How We Define a Bad Watch Investment
A bad watch investment is not the same as a bad watch. The Hublot Big Bang is a technically competent piece with a genuine following. The IWC Portofino is a well-designed, well-executed dress watch from a respected manufacture. The Chopard Happy Sport is a well-made, commercially successful women’s piece. All three are bad investments. The distinction matters because confusing personal enjoyment with investment quality is precisely how capital gets destroyed.
A bad watch investment is defined here by three measurable criteria. First, secondary market pricing below retail over a five-year holding period, adjusted for inflation. Second, poor secondary market liquidity (long sale times, limited buyer depth, wide bid-ask spreads). Third, structural reasons why the pattern of underperformance is unlikely to reverse. The data is sourced from WatchCharts, which maintains five-year secondary market price histories and liquidity metrics for over 25,000 references, and cross-referenced against Chrono24 transaction data.
The relevant comparison throughout this article is the Rolex Submariner 124060: retail £8,100, secondary market £10,000 to £10,500 in full-set condition as of Q2 2026, 15-day median sale time, and a five-year appreciation of approximately 23% in nominal terms. Pre-owned Submariner examples illustrate what investment-grade secondary market depth actually looks like in practice. Everything below is measured against this baseline.
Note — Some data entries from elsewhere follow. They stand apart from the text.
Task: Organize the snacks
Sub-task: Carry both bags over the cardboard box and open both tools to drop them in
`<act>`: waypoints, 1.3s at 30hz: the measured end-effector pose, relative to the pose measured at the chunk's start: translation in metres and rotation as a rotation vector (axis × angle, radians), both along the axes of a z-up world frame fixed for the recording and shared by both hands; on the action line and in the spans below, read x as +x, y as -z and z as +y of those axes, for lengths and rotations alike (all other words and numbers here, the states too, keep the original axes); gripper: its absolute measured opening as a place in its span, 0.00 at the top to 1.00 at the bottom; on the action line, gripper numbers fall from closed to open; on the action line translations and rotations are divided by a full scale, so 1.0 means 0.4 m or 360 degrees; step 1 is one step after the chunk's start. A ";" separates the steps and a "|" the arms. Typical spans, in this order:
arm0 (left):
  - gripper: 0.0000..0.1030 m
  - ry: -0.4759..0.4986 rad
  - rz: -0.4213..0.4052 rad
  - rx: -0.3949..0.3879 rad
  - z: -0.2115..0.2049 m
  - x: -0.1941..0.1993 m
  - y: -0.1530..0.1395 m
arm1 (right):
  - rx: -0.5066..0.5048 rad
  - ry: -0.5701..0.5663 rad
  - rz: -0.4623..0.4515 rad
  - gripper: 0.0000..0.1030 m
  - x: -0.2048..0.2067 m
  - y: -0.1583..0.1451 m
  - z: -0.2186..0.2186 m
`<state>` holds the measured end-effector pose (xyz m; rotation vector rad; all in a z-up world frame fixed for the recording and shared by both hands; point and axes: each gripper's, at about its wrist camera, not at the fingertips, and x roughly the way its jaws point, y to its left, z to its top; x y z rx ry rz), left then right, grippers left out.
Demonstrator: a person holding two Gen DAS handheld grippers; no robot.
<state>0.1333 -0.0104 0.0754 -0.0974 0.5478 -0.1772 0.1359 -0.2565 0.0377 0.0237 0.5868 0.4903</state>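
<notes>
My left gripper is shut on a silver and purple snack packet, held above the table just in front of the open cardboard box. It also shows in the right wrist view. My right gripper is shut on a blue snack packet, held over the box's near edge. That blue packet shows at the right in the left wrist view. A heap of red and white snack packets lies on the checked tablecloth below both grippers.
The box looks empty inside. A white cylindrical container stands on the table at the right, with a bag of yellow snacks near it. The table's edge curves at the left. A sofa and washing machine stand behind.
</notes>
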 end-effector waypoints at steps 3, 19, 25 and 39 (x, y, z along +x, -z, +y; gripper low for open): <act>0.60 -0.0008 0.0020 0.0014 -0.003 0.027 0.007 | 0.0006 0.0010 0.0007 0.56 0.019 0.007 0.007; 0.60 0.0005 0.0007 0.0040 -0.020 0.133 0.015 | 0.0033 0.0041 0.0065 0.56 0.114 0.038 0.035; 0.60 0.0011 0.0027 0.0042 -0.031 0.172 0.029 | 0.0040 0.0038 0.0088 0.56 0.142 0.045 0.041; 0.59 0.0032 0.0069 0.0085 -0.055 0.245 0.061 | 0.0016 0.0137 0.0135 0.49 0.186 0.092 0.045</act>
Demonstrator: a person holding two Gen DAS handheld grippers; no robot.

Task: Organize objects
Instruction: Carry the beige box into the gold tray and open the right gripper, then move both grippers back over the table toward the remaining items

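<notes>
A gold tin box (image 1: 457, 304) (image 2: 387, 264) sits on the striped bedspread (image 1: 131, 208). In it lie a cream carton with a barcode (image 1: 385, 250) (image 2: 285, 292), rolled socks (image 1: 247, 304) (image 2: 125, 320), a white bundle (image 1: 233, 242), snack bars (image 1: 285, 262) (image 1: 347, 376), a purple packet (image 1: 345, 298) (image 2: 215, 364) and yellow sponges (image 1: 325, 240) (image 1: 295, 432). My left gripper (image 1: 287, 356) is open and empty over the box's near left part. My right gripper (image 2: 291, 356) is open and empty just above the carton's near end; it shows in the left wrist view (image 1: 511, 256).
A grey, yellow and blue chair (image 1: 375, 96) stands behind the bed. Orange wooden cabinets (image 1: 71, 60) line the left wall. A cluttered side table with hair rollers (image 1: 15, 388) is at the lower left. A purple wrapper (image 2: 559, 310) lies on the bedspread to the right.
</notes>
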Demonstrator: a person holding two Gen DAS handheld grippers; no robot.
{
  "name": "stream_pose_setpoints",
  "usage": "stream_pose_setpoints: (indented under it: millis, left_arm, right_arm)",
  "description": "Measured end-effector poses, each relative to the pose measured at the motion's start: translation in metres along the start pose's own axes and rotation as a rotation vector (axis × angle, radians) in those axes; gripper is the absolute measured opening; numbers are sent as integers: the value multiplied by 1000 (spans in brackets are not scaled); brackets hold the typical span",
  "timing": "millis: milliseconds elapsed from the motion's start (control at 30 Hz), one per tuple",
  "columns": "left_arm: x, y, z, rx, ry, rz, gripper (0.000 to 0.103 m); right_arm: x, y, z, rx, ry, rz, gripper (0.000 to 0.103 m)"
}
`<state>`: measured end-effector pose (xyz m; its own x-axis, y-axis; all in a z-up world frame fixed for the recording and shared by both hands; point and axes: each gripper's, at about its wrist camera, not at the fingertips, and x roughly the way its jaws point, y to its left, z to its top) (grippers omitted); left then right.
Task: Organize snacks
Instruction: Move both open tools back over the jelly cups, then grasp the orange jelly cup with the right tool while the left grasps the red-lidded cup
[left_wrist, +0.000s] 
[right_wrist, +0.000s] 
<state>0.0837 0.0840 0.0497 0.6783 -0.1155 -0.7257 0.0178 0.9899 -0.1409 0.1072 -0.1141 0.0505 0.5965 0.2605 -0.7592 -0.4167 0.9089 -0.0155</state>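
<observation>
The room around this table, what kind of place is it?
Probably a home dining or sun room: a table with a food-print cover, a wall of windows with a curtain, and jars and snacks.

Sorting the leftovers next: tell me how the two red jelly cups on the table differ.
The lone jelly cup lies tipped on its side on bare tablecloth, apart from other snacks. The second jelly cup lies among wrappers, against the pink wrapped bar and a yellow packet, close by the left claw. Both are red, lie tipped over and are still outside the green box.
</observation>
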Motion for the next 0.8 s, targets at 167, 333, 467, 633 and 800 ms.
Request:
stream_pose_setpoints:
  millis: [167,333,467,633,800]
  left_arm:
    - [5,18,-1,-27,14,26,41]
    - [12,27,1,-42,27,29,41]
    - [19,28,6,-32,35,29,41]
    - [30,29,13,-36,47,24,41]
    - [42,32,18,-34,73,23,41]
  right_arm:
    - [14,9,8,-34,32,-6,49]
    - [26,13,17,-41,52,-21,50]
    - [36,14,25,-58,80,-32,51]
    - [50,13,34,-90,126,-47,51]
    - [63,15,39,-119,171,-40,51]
The Worst Performing Brands of the Decade
Hublot. The most analytically clear case of marketing-driven value destruction in modern watchmaking. The WatchCharts Hublot brand index has declined approximately 11.7% over the past year alone, and specific Big Bang references have declined 29.7% to 32.3% over five years against an overall market that appreciated over 20% in the same window. The Big Bang steel ceramic (ref. 301.SB.131.RX) is down 32.3% over five years and 15.7% over the past year. The rose gold Big Bang (ref. 301.PX.130.RX) is down 28.4% over five years. Average pre-owned Big Bang values across all configurations sit around $12,000 against retail prices of £15,000 to £25,000 for standard configurations, implying losses of 40% to 60% from retail in normal configurations.
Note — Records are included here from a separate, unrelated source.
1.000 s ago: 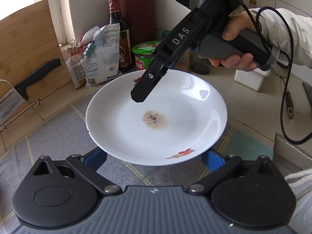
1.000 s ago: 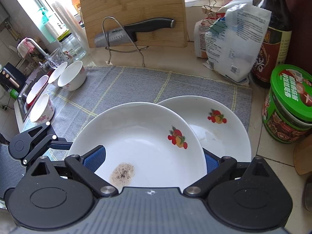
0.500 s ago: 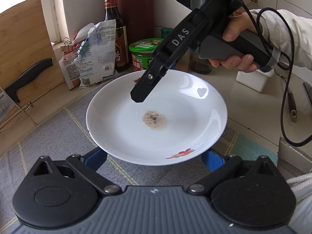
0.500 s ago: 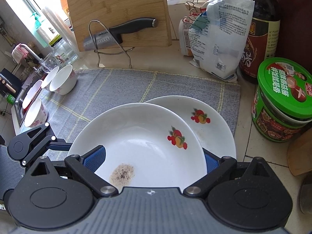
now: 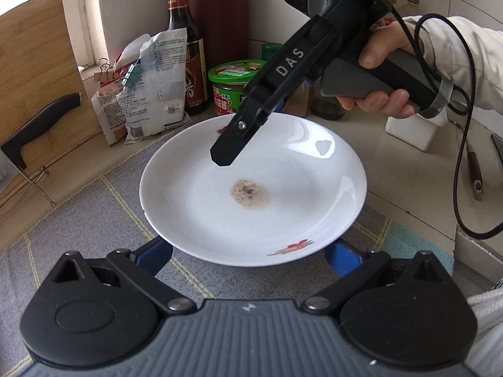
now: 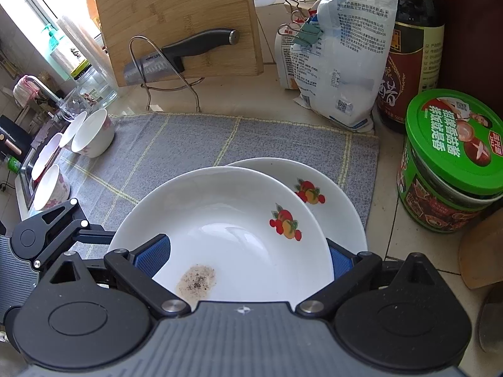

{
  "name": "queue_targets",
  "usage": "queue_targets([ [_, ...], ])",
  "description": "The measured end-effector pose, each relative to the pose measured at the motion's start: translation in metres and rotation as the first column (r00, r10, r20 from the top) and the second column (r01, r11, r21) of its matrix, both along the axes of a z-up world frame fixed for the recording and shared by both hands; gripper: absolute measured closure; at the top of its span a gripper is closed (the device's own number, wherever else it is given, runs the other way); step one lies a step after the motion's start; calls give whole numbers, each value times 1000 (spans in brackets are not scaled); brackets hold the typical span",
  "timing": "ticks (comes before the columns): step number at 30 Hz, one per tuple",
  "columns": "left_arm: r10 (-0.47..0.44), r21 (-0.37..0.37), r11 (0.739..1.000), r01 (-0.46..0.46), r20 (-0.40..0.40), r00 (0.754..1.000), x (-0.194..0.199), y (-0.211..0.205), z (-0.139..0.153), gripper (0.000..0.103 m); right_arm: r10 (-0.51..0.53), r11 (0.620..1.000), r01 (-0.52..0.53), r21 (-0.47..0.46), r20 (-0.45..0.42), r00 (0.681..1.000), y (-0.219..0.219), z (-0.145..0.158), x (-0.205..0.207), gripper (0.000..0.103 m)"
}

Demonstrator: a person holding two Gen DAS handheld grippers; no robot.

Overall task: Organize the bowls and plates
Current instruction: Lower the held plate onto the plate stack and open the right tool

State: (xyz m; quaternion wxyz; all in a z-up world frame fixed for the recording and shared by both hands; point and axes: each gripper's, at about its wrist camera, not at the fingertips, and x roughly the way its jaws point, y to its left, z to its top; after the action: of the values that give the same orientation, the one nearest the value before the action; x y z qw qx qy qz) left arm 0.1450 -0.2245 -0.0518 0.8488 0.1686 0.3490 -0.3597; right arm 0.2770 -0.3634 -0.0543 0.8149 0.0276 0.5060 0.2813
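A shallow white ceramic plate with a red fruit motif and a brown speckled stain at its centre point(image 5: 251, 194) sits between the blue pads of the left claw point(image 5: 248, 256), whose wide-set jaws reach under its near rim; whether they truly pinch it cannot be told. The right claw point(image 6: 246, 254), gripped by a person's hand point(image 5: 382, 78), straddles the opposite rim with jaws spread just as wide, one pad above the plate surface; its grip is equally unclear. In the right wrist view the stained plate lies over a second white fruit-printed plate point(image 6: 333, 188), which rests on a grey checked cloth mat point(image 6: 188, 147) on the counter. Small white bowls with pink flowers point(image 6: 92, 136) stand at the mat's far left edge. A green-lidded jar point(image 6: 452, 157) stands just right of the plates
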Motion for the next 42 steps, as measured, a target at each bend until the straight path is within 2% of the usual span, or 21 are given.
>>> queue_targets([
  [42,-21,18,1000,22,-32,999,27,-3,-14,1,-68,997,68,-30,0,998,-15,-1,-1,1],
])
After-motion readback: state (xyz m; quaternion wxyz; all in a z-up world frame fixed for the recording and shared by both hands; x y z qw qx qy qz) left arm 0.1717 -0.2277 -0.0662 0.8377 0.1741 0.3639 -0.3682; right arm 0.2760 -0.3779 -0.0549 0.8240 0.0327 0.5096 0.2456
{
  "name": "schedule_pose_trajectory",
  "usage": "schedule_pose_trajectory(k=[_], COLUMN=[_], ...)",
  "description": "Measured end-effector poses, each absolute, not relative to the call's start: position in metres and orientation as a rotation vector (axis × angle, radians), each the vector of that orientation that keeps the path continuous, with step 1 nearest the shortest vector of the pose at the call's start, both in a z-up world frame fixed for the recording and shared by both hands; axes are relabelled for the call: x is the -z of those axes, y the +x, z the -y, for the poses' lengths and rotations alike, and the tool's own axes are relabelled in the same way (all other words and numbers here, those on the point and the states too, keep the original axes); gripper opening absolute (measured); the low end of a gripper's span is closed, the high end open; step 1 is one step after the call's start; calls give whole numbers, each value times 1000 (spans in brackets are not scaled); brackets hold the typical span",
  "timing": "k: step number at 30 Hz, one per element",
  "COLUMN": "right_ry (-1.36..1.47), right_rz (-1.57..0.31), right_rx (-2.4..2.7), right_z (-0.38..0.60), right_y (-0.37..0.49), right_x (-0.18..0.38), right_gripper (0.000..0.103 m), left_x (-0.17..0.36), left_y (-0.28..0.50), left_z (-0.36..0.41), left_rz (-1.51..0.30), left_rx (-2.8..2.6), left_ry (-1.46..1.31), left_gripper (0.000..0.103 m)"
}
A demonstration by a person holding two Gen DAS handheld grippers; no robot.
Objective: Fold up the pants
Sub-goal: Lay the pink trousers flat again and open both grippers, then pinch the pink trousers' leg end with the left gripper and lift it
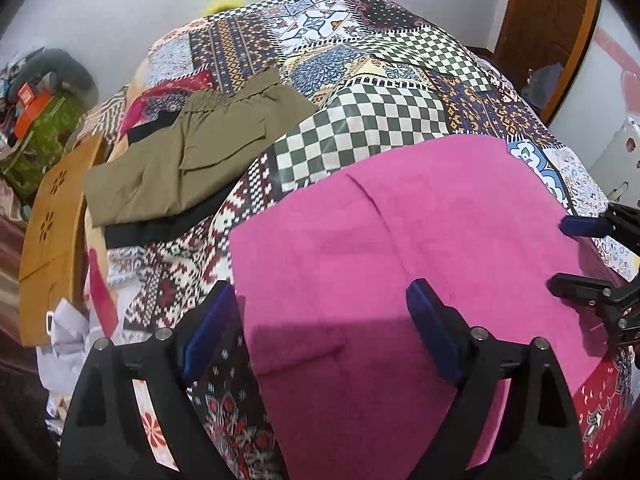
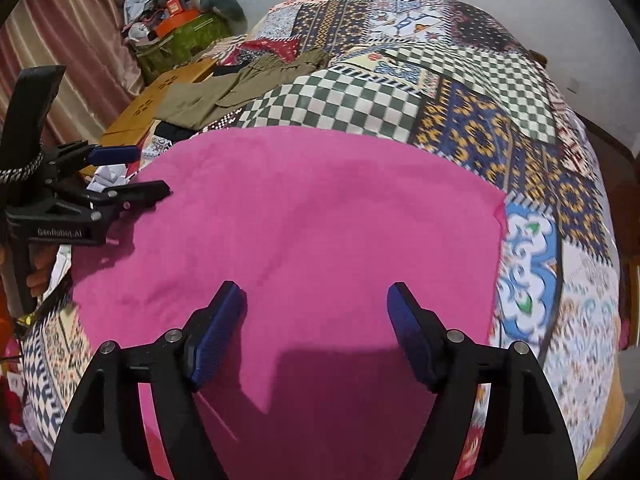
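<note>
Bright pink pants [image 1: 420, 240] lie spread flat on the patterned bedspread [image 1: 380, 108]. My left gripper [image 1: 320, 292] hangs open just above their near left edge: one blue pad is over the bedspread, the other over the pink cloth, and nothing is between them. In the right wrist view the pink pants [image 2: 312, 220] fill the middle. My right gripper [image 2: 315, 290] stands open over their near part, pads apart and clear of the cloth. Each gripper shows in the other's view: the right gripper [image 1: 560, 254] at the far right, the left gripper [image 2: 150, 172] at the left edge.
Folded olive pants [image 1: 192, 152] rest on a black garment [image 1: 160, 228] at the bed's far left. A brown wooden board [image 1: 52, 240] lies along the left side. A clutter pile with a green box [image 1: 44, 128] stands beyond. A curtain [image 2: 60, 40] hangs on the left.
</note>
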State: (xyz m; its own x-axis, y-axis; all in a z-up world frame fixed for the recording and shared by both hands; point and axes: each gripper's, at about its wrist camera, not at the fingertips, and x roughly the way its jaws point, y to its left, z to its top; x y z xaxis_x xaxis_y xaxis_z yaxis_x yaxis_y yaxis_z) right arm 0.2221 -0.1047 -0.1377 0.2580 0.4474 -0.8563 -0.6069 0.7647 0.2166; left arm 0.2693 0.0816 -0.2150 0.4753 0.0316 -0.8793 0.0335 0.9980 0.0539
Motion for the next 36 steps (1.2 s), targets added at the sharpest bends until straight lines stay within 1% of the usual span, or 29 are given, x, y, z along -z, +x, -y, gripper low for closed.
schedule_pose_trajectory(k=[8,10,11,19,23,30,36], right_ry=[-135,-124,-119,-131,-144,-135,-155], right_rz=[-1078,-1071,-1066,-1053,-1023,-929,-939], right_rx=[-651,-638,-630,-576,-559,-605,-660], right_z=[131,137,139,149,145,123,93], right_y=[196,189,187,169,164,159,164], right_x=[135,134,134,129,120,93,101], right_gripper=[74,74,75,76,76,76,76], left_x=[213,213,213,205,193,184,192], left_y=[235,224,219,196,191,182,175], left_z=[-83,-81,-81,-89,-94,-109,-110], left_rz=[-1075,-1068,-1062,-1036,-999,-1028,-1083], left_rx=[-8,-18,-22,-58,-128,-99,-41], left_ry=[39,62,73,26,1,-193,-351], left_gripper=[89,94,94,94,94,94,94])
The structural reason is straightforward. Hublot’s commercial model combines high retail price points with aggressive marketing spend, celebrity and sports sponsorship, and frequent limited edition releases. Each of these factors works against investment value. High retail pricing inflates the entry cost without inflating secondary demand. Marketing spend creates awareness without collector scarcity. Frequent limited editions dilute the scarcity premium of any individual reference. The result is a brand where secondary market pricing is structurally lower than retail across nearly all references and where no systematic mechanism exists to reverse that relationship. Hublot’s LVMH ownership since 2008 is commercially rational but removes the independent family ownership structure that constrains supply at Rolex and Patek Philippe.
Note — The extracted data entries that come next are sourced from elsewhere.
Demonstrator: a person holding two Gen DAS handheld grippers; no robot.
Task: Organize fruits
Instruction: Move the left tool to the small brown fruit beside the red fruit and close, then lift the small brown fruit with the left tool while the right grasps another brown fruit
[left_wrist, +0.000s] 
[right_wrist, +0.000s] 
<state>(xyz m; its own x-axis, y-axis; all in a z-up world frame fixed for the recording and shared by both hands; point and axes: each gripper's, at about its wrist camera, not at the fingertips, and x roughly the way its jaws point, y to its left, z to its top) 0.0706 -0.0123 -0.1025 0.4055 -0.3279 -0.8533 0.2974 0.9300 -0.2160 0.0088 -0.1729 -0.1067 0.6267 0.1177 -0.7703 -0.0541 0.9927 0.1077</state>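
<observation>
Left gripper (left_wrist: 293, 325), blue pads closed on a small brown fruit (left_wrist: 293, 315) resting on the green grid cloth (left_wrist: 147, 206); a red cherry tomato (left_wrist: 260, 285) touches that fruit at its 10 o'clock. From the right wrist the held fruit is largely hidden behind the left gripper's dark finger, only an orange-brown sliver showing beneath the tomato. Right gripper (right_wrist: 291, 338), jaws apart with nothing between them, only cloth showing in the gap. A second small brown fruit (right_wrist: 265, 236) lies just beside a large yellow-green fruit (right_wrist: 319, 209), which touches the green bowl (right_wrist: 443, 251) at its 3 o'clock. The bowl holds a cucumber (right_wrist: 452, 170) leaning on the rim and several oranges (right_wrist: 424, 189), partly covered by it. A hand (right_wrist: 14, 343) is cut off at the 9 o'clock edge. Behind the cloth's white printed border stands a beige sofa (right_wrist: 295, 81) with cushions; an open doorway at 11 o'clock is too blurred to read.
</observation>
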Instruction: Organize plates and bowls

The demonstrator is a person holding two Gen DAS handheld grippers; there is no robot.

Jacob and Co. Retail prices range from approximately £50,000 for entry complications to well over £1,000,000 for the Astronomia Tourbillon. Secondary market pricing on most references sits at 50% to 70% below retail. The Astronomia is technically spectacular, visually extraordinary, and mechanically inventive. It is also one of the most reliable capital destroyers in modern watchmaking for buyers who treated it as an investment. The buyer pool is narrow, the authentication complexity is high, and the brand lacks the institutional secondary market infrastructure that Rolex and Patek benefit from. A five-year hold of a Jacob and Co Astronomia reference initiated at retail typically returns approximately 30 to 50 pence in the pound. The watches are worth buying for the experience of owning something extraordinary. They are not investment instruments.
Chopard. Average yearly depreciation of approximately 3.8% per year, with first-year losses averaging 42.8% across the brand. Pre-owned Chopard pricing sits approximately 44.9% below original retail across the portfolio. The L.U.C collection performs better than the brand average (genuine in-house manufacture, respected by collectors), but the Happy Sport and most jewelled lines follow the standard fashion-adjacent depreciation curve. The structural reason: Chopard occupies the jewellery-luxury crossover space, where resale is driven by jewellery market dynamics rather than collector watch market dynamics. Jewellery depreciates more aggressively than watches with established horological content.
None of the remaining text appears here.